In the annals of consumer-product rivalries, Schick vs. Gillette is one of the longest running – going back nearly 100 years -- and chances are you've had a "close experience" with one of these two brands.
Back in 1900, most men were shaved at the barber shop - and it wasn't a daily affair. That changed when a guy named Gillette came along with a disposable blade.
Mr. Gillette may be amazed to see his namesake’s company latest shaver – on Thursday the company unveiled a brand new product called the Mach-3 Power. A battery inside the 3-blade razor delivers gentle pulses that Gillette says stimulates hair follicles upward, allowing them to be shaved more closely by the razor.

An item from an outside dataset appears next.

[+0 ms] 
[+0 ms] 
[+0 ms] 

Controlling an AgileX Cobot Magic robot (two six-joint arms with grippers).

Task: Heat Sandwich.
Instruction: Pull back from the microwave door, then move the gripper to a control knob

It will cost $15 with replacement cartridges going for $11.
Schick has responded to the Mach-3 line with the Quattro, with — not surprisingly — has 4 blades. In ads, Schick claims the Quattro is “unlike any other razor."
Well, not according to Gillette, which is suing, claiming the Quattro violates its Mach 3 patent.
And the Schick-Gillette rivalry isn’t just in razors – battery maker Energizer Holdings bought Schick last march for $930 million. Gillette owns Duracell – the maker of the famous “copper top” line of batteries.
They compete in the $2.5 billion-a-year battery market where Duracell has a 46 percent share to Energizer's 33 percent.
But the prime battle ground is for the $1.7 that American men spend on razors and blades every year. Gillette now has 70 percent of the “shaving systems” market, but it may have lost some "edge" to Energizer's new 4-blade Quattro.
"Clearly, Quattro has gained market share at the expense of Gillette,” said analyst Peter Barry at Bear Stearns. “Virtually no one else is out there. But by and large, it will be the repeat business that will be the final measure of ultimate success, and we don't yet have any reliable data in that regard yet."
Combined, they control virtually all razor sales in America: Gillette's Venus and Mach 3 turbo, followed by the Schick Intuition for women, Gillette's Mach 3, and Schick's Xtreme-3. In the third quarter, Gillette had razor sales of $2.41 billion to energizer's $703 million.
And the battle is most fierce between the more expensive Quattro and Mach 3, which is why Gillette has filed its lawsuits.
"I certainly think it shows on Gillette's part they're taking this threat seriously, said CIBC World Markets analyst Joe Altobello. “ And they're trying to do anything they can in the marketplace and courtroom to stifle the competition from Schick."
Introduced in September, Schick's Quattro has already gained 4.5 percent of the market, while Schick's Intuition for women has gained a 15 percent share since its March launch.
For the first time in 30 years, Schick is giving Gillette some realcompetition, and that's cutting into Gillette's pricing power, which has led Altobello to rate the stock an “under-perform.”
"Gillette is probably facing as much competition in batteries and core blades business as it's seen in a long time, Altobello said. “Which to me translates [the stock] into a lower valuation at some point."
Meanwhile, Bear Stearns analyst Barry says that competition has him cautious on Energizer.
"We don't expect it to outperform its peers or the markets in the near term,” he said. “And obviously we're looking at the fundamental performance of the company over the next few quarters to determine where we go from there."